A hiker, who weighs 976 N, is strolling through the woods and crosses a small horizontal bridge. The bridge is uniform, weighs 4350 N, and rests on two concrete supports, one on each end. He stops 1/3 of the way along the bridge. What is the magnitude of the force that a concrete support exerts on the bridge (a) at the near end and (b) at the far end?
To find the magnitude of the force that a concrete support exerts on the bridge, we need to analyze the forces acting on the bridge and apply the principles of equilibrium.

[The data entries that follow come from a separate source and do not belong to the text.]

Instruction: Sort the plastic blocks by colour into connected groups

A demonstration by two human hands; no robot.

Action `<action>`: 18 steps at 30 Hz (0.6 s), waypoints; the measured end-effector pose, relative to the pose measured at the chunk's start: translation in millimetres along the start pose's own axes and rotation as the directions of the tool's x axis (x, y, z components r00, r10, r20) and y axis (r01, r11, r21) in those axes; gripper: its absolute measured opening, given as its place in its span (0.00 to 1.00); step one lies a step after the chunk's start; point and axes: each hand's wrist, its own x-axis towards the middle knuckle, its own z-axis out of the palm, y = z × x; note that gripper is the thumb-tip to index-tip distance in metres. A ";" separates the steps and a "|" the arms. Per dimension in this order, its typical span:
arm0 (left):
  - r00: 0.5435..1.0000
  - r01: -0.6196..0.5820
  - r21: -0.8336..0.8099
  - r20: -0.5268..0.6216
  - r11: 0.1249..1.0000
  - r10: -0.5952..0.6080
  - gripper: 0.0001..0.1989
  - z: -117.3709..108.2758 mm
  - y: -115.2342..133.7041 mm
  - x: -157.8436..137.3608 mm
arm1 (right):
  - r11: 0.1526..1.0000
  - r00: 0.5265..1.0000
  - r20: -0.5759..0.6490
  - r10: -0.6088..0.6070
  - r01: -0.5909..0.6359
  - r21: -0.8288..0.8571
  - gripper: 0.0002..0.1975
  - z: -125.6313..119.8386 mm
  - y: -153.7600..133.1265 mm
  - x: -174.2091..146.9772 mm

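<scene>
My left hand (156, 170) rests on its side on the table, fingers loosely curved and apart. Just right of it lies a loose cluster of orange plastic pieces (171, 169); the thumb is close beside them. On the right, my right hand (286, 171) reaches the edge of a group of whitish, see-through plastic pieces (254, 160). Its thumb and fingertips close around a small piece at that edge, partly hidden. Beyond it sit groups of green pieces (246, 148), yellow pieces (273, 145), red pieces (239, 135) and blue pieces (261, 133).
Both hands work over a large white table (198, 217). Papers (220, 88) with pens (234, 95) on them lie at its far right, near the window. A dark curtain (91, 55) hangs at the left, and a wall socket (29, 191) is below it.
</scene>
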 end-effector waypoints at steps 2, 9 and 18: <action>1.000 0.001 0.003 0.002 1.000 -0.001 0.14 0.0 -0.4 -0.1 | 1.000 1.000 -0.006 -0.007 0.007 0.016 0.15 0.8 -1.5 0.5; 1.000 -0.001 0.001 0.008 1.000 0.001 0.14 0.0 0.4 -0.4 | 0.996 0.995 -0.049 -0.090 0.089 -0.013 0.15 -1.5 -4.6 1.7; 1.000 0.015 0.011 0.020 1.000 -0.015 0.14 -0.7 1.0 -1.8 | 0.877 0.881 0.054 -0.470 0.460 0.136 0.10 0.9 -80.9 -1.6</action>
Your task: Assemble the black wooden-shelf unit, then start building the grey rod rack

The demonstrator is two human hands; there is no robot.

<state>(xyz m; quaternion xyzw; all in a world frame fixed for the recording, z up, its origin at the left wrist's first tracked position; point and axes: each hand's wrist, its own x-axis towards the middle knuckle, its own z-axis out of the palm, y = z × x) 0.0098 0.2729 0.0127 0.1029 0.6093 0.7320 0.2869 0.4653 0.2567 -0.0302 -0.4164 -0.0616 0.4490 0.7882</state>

Let's start with the forces acting on the bridge:
1. The weight of the hiker (976 N) acts vertically downward.
2. The weight of the bridge itself (4350 N) also acts vertically downward.
3. The reaction forces from the concrete supports act upwards from each end of the bridge.
Now, let's break it down into two scenarios: one for each end of the bridge.
(a) At the near end:
Since the hiker is 1/3 of the way along the bridge, only 1/3 of the hiker's weight is acting on the near end. Therefore, the hiker's weight that acts on the near end is (1/3) * 976 N = 325.33 N.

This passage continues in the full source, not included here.